---- Provided data
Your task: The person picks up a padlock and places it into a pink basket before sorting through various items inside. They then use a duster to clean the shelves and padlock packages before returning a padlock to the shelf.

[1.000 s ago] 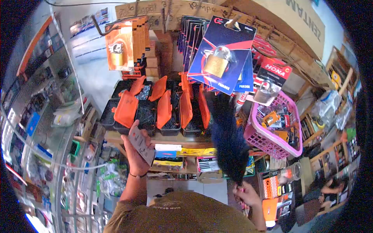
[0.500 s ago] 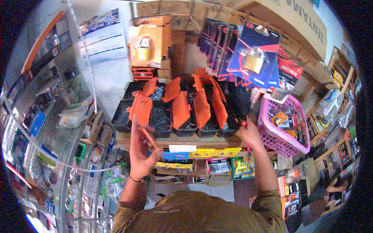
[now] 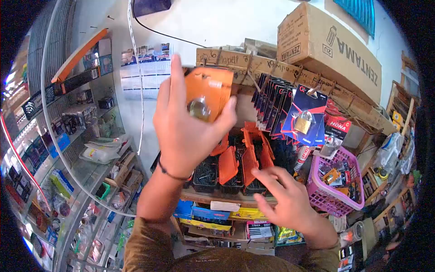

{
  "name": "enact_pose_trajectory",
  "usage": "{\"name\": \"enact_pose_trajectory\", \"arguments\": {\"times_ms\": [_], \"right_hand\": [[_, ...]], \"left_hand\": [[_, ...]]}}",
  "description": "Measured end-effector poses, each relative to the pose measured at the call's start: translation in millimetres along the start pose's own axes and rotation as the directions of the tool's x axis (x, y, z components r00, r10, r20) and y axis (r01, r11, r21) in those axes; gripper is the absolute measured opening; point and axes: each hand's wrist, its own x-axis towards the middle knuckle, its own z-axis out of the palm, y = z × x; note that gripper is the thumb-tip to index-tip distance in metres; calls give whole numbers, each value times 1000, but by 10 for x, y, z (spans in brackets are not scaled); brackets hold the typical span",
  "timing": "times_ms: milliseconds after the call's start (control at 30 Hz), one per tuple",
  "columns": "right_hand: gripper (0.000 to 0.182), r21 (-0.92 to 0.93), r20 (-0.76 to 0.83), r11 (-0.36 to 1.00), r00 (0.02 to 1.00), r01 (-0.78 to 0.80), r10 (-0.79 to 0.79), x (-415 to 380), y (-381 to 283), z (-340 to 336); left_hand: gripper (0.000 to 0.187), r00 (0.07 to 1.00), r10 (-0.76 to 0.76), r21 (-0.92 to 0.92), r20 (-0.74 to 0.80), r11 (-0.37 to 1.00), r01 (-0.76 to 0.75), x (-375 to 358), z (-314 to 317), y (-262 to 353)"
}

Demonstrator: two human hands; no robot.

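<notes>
My left hand [image 3: 186,131] is raised in front of a stack of orange carded padlocks [image 3: 219,84] that hangs at the shelf edge. Its index finger points up and the thumb stands well apart, overlapping the cards in this view; the palm side is hidden. Lower down, my right hand [image 3: 286,199] hovers with fingers spread at the front of the black bins [image 3: 205,179], holding nothing visible. Several bins have tilted orange lids [image 3: 228,165] and small dark metal pieces inside. Right of the orange stack hang blue carded padlocks [image 3: 312,104].
A pink basket [image 3: 326,190] of packaged goods stands on the right. Above is a large cardboard box [image 3: 337,50]. Glass shelving [image 3: 104,122] with packets lines the left, and a white cord [image 3: 142,99] dangles beside it. Yellow and blue boxes [image 3: 210,213] sit under the bins.
My left hand, which had a flat orange item in it low by the bins, has risen to the orange padlock cards. My right hand has moved left from beside the basket and opened. The view has tilted up.
</notes>
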Motion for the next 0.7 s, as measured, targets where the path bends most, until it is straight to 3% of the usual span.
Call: {"name": "enact_pose_trajectory", "arguments": {"times_ms": [100, 200, 233, 367, 500, 633, 700], "right_hand": [[57, 64, -267, 976, 946, 210, -186, 509, -281, -104], [66, 24, -361, 972, 909, 233, -208, 912, -356, -127], [65, 29, -390, 979, 904, 204, -176, 998, -390, -139], [63, 151, -239, 983, 968, 108, -70, 1142, -430, -93], [59, 209, -223, 972, 973, 108, -60, 1202, -361, 37], [58, 174, -228, 978, 971, 117, -75, 1278, -224, 328], [59, 142, -233, 989, 973, 37, -3, 1361, -142, 446]], "left_hand": [[83, 997, -14, 15, -72, 1000, 15, 198, 81, 31], [77, 982, -92, 111, 163, 991, 74, 257, 42, -28], [77, 983, -89, 111, 164, 991, 71, 261, 37, -49], [66, 957, -111, 153, 268, 986, 71, 236, 39, -96], [62, 906, -205, 207, 369, 969, 135, 146, 37, -109], [62, 920, -206, 211, 334, 967, 140, -61, 349, -415], [61, 910, -284, 154, 301, 957, 248, -64, 548, -525]]}}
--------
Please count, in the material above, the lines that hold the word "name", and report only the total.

3